| Required work |
Nothing past the line containing "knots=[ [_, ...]" belongs in the output. Copy exactly every line of the data below from the first up to and including it.

| Data below |
^^^^^^^^
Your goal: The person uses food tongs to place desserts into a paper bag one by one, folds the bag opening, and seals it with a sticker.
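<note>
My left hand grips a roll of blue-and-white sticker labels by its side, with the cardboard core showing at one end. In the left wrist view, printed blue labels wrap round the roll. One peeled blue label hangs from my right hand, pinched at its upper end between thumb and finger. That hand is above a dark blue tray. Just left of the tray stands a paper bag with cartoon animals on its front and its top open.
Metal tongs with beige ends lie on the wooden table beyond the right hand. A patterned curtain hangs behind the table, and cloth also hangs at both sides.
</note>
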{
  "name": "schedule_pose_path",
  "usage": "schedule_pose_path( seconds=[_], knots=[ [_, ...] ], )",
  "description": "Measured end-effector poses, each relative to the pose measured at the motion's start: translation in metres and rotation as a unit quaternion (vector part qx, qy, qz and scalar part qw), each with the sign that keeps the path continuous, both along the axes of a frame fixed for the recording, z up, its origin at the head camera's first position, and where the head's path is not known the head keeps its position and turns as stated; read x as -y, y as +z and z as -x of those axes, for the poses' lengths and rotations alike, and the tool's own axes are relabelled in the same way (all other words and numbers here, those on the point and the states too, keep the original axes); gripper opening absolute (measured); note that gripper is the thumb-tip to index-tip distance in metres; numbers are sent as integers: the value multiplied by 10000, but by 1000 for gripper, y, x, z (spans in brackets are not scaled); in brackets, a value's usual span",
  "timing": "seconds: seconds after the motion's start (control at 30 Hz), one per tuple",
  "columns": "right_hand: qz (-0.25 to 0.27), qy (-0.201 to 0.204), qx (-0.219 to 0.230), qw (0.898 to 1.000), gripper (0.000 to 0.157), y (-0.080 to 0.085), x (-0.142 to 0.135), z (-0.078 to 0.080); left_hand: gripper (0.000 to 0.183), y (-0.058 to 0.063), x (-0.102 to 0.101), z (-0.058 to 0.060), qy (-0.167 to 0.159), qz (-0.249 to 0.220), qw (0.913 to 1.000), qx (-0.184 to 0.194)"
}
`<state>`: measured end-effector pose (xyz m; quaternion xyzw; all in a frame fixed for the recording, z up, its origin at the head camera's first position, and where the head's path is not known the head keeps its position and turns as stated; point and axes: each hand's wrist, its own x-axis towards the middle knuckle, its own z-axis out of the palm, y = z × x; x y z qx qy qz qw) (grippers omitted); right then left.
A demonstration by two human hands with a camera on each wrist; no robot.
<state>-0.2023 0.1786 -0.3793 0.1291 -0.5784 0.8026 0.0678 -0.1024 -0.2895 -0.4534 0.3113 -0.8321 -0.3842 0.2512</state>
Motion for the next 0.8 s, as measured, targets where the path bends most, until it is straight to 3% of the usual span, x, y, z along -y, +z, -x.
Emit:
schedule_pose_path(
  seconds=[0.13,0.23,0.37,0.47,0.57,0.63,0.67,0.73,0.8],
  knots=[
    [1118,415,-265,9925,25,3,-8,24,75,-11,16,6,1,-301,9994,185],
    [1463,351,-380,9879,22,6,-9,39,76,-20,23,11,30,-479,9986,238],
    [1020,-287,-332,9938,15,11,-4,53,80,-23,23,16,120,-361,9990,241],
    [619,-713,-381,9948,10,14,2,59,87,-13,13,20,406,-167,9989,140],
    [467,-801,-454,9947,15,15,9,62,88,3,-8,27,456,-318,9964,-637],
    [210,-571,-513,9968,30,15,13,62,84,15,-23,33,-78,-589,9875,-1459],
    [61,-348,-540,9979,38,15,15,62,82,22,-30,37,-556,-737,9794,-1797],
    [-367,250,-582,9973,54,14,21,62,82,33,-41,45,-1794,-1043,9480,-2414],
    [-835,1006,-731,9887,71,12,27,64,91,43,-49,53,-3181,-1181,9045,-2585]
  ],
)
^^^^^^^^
| Answer for this exercise |
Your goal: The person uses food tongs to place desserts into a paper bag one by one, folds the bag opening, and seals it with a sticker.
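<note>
My left hand grips a roll of blue-and-white sticker labels by its side, with the cardboard core showing at one end. In the left wrist view, printed blue labels wrap round the roll. One peeled blue label hangs from my right hand, pinched at its upper end between thumb and finger. That hand is above a dark blue tray. Just left of the tray stands a paper bag with cartoon animals on its front and its top open.
Metal tongs with beige ends lie on the wooden table beyond the right hand. A patterned curtain hangs behind the table, and cloth also hangs at both sides.
</note>
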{
  "name": "schedule_pose_path",
  "usage": "schedule_pose_path( seconds=[_], knots=[ [_, ...] ], )",

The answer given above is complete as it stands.